**TASK STATEMENT:** If a line below contains "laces", add it to your tally, then answer with the tally alone.

Stored dataset items:

'''

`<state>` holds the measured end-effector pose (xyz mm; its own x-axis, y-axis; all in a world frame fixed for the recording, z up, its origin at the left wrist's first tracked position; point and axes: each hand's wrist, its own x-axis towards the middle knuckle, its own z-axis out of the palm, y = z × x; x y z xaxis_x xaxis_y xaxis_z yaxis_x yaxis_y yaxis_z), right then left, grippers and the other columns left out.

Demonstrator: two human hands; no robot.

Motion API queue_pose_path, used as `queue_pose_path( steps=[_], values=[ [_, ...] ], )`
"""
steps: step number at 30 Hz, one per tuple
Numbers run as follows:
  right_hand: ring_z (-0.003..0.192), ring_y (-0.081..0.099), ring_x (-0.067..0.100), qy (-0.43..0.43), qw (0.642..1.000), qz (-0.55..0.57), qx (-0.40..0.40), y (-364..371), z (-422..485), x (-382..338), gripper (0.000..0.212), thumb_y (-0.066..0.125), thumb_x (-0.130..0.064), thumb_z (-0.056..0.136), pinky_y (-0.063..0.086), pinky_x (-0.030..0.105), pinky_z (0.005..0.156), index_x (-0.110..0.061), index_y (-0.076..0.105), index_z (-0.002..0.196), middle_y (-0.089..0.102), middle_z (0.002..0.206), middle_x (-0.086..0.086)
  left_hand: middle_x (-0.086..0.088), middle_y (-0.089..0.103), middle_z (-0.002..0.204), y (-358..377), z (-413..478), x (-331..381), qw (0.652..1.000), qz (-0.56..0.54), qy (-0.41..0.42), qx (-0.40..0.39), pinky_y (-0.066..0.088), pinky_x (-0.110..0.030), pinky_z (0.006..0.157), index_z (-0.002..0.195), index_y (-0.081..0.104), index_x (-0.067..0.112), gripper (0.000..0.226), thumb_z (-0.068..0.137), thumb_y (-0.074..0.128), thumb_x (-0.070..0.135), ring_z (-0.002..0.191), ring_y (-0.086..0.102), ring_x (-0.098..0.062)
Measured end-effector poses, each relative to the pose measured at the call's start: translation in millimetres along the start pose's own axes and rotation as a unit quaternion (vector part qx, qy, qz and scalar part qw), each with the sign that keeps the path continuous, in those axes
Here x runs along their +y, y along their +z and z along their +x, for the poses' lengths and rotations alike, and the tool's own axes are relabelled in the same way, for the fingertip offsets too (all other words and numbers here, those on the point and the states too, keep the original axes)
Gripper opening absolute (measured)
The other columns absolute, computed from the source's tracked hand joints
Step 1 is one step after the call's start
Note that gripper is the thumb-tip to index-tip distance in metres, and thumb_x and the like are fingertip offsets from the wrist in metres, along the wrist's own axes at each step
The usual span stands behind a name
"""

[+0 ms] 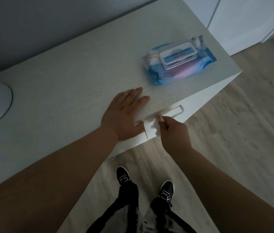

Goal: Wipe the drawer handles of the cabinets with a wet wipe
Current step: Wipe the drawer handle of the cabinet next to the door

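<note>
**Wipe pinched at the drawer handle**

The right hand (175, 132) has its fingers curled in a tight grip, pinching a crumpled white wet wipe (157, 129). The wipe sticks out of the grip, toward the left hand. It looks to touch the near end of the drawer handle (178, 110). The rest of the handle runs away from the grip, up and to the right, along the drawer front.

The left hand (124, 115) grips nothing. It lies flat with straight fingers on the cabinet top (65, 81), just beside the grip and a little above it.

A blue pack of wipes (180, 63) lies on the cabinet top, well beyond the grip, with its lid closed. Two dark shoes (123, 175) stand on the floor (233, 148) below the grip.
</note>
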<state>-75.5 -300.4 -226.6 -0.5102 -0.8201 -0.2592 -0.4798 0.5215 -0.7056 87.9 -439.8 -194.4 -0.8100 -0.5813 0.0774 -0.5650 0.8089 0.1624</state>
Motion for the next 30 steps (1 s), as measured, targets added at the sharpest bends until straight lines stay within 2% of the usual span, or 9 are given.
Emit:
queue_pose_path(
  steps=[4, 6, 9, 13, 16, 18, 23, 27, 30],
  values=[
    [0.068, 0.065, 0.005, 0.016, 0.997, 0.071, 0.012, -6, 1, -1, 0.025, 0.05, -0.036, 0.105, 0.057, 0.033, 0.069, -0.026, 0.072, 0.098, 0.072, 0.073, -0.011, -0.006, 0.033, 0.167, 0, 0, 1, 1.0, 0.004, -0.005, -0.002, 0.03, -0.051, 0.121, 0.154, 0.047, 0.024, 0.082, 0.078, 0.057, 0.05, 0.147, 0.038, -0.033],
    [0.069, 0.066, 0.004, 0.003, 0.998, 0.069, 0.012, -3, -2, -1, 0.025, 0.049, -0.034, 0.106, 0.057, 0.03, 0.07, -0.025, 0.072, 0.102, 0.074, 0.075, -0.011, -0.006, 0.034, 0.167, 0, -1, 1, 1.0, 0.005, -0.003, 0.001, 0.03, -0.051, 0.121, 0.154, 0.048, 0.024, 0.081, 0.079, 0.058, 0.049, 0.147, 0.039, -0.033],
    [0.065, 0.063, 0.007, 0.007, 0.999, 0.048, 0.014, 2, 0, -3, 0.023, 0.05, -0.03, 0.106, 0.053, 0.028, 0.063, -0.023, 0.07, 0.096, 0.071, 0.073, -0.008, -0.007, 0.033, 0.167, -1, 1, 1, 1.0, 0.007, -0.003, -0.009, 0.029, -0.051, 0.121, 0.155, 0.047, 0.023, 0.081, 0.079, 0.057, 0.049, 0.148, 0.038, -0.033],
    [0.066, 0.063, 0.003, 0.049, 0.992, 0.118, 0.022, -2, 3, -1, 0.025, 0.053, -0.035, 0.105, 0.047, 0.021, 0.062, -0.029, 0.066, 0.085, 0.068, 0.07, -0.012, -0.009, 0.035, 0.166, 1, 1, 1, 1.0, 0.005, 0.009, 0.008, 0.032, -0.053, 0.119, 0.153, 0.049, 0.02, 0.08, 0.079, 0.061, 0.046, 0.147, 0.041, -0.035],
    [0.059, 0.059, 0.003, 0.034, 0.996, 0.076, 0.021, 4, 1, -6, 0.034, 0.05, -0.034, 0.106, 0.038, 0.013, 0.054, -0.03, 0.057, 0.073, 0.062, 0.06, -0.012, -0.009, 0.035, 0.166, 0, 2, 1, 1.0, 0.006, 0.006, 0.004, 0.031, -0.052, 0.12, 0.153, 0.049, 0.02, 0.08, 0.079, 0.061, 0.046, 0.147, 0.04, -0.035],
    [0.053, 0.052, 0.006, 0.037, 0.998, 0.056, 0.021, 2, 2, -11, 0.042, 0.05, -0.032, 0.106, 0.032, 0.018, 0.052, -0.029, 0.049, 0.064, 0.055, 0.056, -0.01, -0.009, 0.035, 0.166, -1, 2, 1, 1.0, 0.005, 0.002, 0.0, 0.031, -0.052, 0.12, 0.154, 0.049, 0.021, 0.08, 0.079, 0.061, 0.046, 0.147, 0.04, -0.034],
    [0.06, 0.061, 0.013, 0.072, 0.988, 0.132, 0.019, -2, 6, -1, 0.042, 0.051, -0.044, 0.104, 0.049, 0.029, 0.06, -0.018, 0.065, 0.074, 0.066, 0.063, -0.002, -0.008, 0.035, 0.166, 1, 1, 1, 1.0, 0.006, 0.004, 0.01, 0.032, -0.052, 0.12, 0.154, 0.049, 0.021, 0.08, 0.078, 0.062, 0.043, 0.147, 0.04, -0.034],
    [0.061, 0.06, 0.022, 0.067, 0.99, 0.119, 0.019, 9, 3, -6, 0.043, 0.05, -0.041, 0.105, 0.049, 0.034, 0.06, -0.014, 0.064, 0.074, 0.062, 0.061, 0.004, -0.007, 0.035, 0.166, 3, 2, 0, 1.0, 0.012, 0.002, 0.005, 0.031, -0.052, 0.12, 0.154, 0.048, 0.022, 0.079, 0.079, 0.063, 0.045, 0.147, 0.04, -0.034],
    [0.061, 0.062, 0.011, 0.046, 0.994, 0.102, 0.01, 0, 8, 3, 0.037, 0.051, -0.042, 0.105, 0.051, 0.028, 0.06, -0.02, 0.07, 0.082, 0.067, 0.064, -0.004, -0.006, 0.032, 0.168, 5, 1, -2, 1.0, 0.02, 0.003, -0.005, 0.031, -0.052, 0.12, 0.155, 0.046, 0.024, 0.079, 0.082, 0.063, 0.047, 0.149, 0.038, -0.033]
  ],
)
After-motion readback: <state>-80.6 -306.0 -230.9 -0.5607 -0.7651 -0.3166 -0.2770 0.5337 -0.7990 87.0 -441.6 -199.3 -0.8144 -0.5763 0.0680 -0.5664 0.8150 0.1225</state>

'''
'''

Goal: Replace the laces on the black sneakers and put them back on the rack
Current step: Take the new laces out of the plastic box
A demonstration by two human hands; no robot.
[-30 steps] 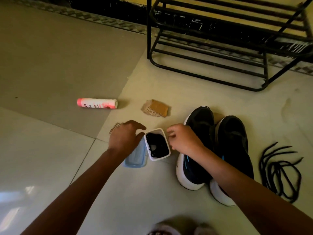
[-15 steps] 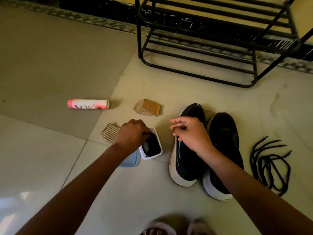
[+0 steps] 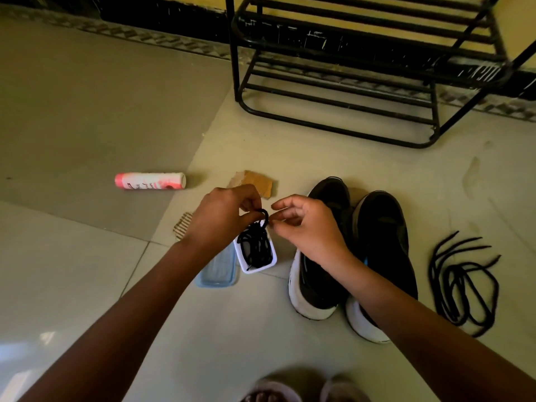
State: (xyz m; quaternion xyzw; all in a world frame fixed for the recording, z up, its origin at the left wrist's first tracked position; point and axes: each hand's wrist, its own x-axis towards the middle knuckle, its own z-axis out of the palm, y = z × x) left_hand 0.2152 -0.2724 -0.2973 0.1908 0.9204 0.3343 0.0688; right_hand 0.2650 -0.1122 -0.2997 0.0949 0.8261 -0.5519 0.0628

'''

**RESPONSE TO THIS EXERCISE:** 2